§ Task directions
Repeat exactly the lines below that lie between the line with "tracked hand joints" and the line with "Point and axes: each", counting both of those lines as part of the answer.

§ Recorded data
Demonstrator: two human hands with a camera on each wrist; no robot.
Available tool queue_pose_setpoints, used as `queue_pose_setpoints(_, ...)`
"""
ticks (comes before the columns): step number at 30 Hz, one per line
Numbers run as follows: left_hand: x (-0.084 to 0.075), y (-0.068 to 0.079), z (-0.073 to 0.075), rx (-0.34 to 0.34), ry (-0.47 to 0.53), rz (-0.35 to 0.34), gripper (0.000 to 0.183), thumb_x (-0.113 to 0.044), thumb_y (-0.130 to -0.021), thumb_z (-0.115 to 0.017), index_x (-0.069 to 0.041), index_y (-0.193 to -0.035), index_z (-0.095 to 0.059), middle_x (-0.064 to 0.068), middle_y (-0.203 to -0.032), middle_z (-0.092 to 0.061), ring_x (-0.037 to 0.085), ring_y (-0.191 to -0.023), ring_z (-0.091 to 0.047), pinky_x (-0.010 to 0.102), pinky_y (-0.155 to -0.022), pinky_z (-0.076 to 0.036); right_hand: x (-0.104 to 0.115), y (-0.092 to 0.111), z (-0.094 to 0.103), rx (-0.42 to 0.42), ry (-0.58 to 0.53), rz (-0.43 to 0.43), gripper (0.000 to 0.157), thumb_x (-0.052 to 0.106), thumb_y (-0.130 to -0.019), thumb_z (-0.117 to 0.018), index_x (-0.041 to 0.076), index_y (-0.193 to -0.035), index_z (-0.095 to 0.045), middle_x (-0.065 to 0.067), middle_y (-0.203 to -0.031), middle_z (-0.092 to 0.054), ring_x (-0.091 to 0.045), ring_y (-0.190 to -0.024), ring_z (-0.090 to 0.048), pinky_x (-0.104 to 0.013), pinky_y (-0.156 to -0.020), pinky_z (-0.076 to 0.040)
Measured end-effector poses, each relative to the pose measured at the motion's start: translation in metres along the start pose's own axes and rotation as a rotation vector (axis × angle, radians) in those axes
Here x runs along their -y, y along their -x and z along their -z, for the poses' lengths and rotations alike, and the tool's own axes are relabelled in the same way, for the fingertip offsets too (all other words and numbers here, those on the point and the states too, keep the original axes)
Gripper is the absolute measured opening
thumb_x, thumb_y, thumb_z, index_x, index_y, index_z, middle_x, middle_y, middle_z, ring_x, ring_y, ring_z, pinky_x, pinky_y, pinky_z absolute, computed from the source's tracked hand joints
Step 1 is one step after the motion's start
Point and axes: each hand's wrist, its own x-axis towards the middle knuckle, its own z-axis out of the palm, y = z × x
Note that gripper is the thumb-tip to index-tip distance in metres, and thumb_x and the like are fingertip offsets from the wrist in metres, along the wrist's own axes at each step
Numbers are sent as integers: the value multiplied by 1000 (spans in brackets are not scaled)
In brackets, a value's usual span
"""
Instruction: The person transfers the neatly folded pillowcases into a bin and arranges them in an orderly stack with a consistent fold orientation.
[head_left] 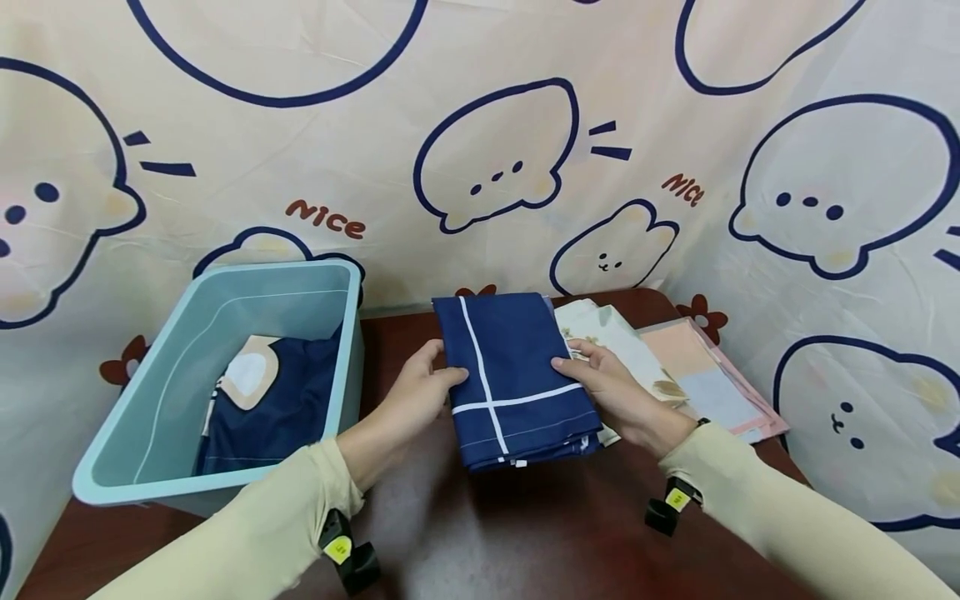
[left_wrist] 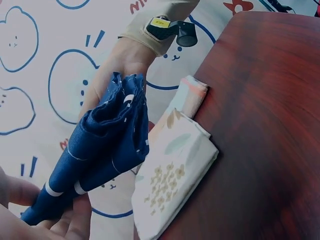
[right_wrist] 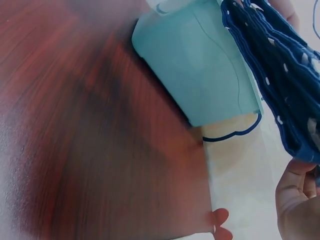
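A folded navy cloth (head_left: 517, 358) with white crossing stripes hangs over the table between both hands. My left hand (head_left: 416, 387) pinches its left side, thumb on the top face and fingers underneath. On the opposite side, my right hand (head_left: 618, 387) grips the edge with the thumb on top. Several stacked layers show along the cloth's near edge, and the left wrist view shows the folded bundle (left_wrist: 100, 135) end-on. In the right wrist view, layered edges of the navy cloth (right_wrist: 275, 75) show white marks.
A light-blue plastic bin (head_left: 348, 350) stands at the left, with navy fabric (head_left: 300, 400) bearing a white and beige patch inside. Right of the held cloth lie a folded white floral cloth (head_left: 622, 342) and a peach-and-grey folded cloth (head_left: 712, 375) on the dark red table (head_left: 525, 533). A printed curtain (head_left: 480, 50) hangs behind.
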Motion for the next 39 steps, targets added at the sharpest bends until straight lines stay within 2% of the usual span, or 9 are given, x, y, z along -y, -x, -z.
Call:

§ Result of the exercise
thumb_x, thumb_y, thumb_z, index_x, index_y, index_z, middle_x, middle_y, middle_z, ring_x, ring_y, ring_z, pinky_x, pinky_y, pinky_z absolute, computed from the source's tracked hand joints
Step 1 is one step after the motion's start
Point and axes: each hand's wrist, its own x-axis towards the middle knuckle, its own z-axis out of the palm, y = z × x

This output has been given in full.